Sunday, March 31, 2013
Way back in November, after the dust had settled from the massive fire-sale trade between the Marlins and Blue Jays, we looked at the motives behind the trade (and others that helped the team cut its 2013 Opening Day payroll to around $39 million (according to the AP). We wrote:
The Marlins can profit without competing so long as they keep payroll low (the Kansas City Royals have been doing this for years). This was the team's strategy in the years leading up to the opening of Marlins Park; it is 100% more insidious now that they have opened a new stadium financed largely by local governments. The fans are legitimately outraged, and calls for Loria to sell the team are entirely justified.But it looks like even with a bare-bones payroll the Marlins will still lose considerable money in 2013, according to a report from the Miami Herald. The Herald's Barry Jackson was able to look at (but not photocopy) ten years worth of team financial documents, and gave us the following tidbits:
- The Marlins lost $43 million* in 2003, the season they won a World Series.
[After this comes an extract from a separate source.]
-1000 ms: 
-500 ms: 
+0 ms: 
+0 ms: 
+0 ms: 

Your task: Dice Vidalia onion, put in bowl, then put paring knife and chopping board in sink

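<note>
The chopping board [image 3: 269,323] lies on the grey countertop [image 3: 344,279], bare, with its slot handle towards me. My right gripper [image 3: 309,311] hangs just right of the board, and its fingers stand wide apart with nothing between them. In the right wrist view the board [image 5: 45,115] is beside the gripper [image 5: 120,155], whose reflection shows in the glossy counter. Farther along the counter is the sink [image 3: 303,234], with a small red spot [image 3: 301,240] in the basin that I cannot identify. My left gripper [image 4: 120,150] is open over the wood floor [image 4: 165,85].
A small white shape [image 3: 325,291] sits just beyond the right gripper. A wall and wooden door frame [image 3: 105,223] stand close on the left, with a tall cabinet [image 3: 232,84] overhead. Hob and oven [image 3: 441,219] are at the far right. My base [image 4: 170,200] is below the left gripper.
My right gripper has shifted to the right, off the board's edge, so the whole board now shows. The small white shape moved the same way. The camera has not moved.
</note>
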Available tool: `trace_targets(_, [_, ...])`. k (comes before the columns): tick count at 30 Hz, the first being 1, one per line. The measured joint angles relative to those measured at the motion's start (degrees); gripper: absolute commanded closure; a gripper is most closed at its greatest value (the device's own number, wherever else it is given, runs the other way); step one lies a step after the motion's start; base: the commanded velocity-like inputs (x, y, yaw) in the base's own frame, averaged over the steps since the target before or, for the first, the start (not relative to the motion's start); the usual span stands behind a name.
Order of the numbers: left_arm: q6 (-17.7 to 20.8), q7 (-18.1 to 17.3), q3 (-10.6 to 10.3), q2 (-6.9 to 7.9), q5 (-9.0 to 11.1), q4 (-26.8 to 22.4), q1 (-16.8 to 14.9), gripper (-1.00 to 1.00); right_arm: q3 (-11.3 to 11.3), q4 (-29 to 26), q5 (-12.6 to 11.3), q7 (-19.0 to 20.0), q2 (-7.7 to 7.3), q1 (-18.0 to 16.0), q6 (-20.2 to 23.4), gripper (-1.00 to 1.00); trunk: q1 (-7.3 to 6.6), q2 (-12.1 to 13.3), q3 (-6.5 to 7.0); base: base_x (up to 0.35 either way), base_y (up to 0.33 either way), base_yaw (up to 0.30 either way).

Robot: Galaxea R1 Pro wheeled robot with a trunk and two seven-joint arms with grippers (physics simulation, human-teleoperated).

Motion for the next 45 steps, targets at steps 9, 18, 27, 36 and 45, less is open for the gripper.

- The team earned a combined $110 in profit from 2006-2009, when payroll was very low. That followed a four-year period in which the team lost $60 million.
- MLB revenue sharing payments ranged from $65 million to $75 million per year through 2009
- Loria gets paid via management fees disbursed to another company of his. The team paid $3.2 million in management fees in 2009. Loria also collects interest on money he has loaned the team (of which he is the controlling shareholder).
- The Marlins only get $17 million per year in local TV money (their contract expires in 2020), well below contracts of even teams in much smaller markets.
- The Marlins lost $47 million in 2012, and expect to lose money in 2013, even with a 60% reduction in player payroll.